*** Excerpted records ***

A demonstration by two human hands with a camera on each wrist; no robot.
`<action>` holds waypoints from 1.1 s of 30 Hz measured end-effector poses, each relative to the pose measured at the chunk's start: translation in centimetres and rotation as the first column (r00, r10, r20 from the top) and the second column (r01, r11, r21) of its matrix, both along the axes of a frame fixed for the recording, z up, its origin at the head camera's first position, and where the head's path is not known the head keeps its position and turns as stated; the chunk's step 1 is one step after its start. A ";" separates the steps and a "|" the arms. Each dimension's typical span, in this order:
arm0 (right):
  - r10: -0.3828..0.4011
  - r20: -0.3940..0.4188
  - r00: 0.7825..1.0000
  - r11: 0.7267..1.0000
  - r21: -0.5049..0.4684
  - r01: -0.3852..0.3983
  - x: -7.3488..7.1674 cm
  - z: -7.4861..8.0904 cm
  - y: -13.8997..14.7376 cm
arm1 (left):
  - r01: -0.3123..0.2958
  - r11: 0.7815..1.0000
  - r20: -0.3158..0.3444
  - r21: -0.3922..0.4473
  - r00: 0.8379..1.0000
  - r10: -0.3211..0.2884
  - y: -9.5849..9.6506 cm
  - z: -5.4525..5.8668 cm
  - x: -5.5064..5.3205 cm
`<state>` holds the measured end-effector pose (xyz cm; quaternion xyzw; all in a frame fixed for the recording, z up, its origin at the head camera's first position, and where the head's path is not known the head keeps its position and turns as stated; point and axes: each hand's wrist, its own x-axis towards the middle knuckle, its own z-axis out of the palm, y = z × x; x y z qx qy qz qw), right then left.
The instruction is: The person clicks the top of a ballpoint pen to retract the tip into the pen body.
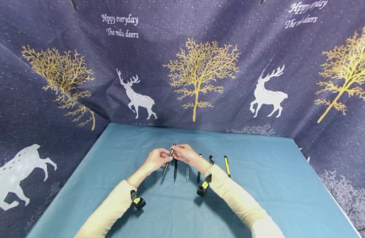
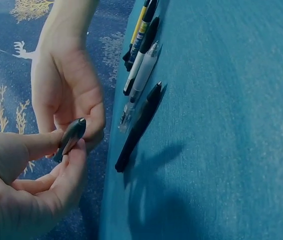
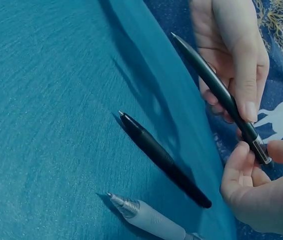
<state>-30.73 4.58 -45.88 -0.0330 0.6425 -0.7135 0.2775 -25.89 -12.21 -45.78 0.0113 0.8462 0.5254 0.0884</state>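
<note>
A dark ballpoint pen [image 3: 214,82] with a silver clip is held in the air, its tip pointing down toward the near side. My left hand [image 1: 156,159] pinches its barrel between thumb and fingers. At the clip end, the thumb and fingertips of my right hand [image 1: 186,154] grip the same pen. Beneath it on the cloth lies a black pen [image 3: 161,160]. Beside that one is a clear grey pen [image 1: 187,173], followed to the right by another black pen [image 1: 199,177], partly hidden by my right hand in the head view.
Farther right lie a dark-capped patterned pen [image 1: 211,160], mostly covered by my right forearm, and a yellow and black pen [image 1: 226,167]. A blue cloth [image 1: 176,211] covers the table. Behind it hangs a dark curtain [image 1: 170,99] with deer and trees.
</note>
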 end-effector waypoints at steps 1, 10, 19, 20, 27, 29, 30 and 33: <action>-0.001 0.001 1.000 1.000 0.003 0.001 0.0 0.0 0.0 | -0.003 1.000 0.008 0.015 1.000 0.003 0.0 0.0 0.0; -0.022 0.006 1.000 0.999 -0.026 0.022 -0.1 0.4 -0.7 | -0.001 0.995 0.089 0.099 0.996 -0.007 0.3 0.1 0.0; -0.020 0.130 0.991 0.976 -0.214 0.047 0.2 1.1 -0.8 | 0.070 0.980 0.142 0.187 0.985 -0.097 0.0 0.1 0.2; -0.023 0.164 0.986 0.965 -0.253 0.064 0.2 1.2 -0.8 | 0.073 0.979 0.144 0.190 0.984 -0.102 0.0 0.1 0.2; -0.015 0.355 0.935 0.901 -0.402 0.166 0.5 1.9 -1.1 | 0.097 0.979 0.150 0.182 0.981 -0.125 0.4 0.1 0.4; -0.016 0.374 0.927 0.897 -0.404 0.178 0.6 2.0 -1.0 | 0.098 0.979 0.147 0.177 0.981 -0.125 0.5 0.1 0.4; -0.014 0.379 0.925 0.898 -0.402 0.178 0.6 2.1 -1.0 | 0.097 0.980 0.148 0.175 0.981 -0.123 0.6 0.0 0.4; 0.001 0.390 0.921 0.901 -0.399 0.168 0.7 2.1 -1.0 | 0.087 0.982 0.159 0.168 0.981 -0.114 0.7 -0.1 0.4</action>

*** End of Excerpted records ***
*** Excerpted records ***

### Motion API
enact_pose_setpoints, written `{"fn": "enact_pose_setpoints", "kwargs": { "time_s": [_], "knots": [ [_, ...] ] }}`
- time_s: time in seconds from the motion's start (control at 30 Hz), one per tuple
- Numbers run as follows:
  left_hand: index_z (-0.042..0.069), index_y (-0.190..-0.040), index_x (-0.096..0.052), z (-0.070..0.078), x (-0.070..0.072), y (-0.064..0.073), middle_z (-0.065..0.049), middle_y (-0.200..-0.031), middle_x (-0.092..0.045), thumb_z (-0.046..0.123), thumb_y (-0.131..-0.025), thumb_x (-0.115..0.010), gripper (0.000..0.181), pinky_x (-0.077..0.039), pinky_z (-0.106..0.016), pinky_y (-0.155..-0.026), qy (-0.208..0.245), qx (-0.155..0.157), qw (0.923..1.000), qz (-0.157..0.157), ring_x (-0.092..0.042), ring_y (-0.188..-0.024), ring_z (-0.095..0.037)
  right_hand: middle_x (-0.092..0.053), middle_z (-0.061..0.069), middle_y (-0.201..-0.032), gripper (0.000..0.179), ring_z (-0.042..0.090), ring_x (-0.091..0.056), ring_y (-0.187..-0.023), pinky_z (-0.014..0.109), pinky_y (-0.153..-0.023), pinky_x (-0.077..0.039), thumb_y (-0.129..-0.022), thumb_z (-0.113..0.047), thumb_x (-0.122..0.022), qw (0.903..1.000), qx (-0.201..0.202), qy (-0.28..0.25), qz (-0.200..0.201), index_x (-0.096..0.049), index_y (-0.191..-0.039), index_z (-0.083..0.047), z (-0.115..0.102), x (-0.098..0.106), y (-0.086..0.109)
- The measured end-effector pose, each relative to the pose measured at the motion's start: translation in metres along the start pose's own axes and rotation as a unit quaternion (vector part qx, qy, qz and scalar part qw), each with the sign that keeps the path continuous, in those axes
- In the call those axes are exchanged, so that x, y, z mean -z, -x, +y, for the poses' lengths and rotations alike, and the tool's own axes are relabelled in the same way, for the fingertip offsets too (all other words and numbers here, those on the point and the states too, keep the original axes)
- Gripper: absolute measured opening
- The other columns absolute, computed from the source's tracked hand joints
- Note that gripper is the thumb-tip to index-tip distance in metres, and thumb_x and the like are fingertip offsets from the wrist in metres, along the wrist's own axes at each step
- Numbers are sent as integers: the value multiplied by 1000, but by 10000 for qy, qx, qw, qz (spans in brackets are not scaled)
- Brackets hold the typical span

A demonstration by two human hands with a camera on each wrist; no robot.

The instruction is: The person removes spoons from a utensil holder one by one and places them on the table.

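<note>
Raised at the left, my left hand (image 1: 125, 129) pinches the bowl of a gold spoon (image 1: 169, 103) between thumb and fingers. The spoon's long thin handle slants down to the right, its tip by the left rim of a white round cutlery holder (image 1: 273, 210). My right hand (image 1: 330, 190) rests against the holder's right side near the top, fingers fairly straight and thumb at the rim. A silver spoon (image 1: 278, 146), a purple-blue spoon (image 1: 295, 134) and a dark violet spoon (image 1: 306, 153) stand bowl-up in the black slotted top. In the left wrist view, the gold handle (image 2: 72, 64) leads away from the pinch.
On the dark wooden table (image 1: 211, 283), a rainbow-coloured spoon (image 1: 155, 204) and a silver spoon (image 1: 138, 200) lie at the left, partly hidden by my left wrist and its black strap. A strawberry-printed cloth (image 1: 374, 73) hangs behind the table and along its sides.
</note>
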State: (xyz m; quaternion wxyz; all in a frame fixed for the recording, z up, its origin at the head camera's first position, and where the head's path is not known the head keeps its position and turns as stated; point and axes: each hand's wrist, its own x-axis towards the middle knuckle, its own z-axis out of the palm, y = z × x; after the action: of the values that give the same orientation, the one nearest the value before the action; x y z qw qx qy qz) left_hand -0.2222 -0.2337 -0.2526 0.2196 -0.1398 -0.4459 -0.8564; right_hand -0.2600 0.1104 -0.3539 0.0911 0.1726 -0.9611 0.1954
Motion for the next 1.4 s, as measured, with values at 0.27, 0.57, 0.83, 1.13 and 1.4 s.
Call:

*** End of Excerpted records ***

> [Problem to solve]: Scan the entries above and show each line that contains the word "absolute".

> [Answer to this exercise]:
- Gripper: absolute measured opening
- The other columns absolute, computed from the source's tracked hand joints

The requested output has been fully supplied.